# PROBLEM TO SOLVE
Omit the pictures and reproduce the rest of the listing exactly.

# INFORMATION SHOWN

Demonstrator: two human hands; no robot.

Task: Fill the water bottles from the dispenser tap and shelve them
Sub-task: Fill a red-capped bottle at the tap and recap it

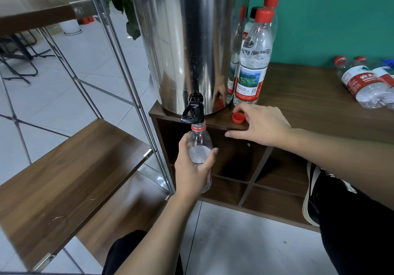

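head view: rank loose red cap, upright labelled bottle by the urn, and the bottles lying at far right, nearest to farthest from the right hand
1. Loose red cap: on the cabinet top, right at the right hand fingertips.
2. Upright labelled bottle: just behind the hand, beside the urn.
3. Lying bottles: far right of the cabinet top.

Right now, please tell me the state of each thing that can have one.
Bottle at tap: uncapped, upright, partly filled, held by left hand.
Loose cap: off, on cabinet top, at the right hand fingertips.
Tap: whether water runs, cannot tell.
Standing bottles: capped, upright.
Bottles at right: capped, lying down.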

# RESULT BELOW
Demonstrator: two human hands; no robot.

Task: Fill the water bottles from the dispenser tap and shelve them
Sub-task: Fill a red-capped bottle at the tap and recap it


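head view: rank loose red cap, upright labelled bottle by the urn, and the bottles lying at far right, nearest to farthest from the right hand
1. Loose red cap: on the cabinet top, right at the right hand fingertips.
2. Upright labelled bottle: just behind the hand, beside the urn.
3. Lying bottles: far right of the cabinet top.

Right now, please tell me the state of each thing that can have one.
Bottle at tap: uncapped, upright, partly filled, held by left hand.
Loose cap: off, on cabinet top, at the right hand fingertips.
Tap: whether water runs, cannot tell.
Standing bottles: capped, upright.
Bottles at right: capped, lying down.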

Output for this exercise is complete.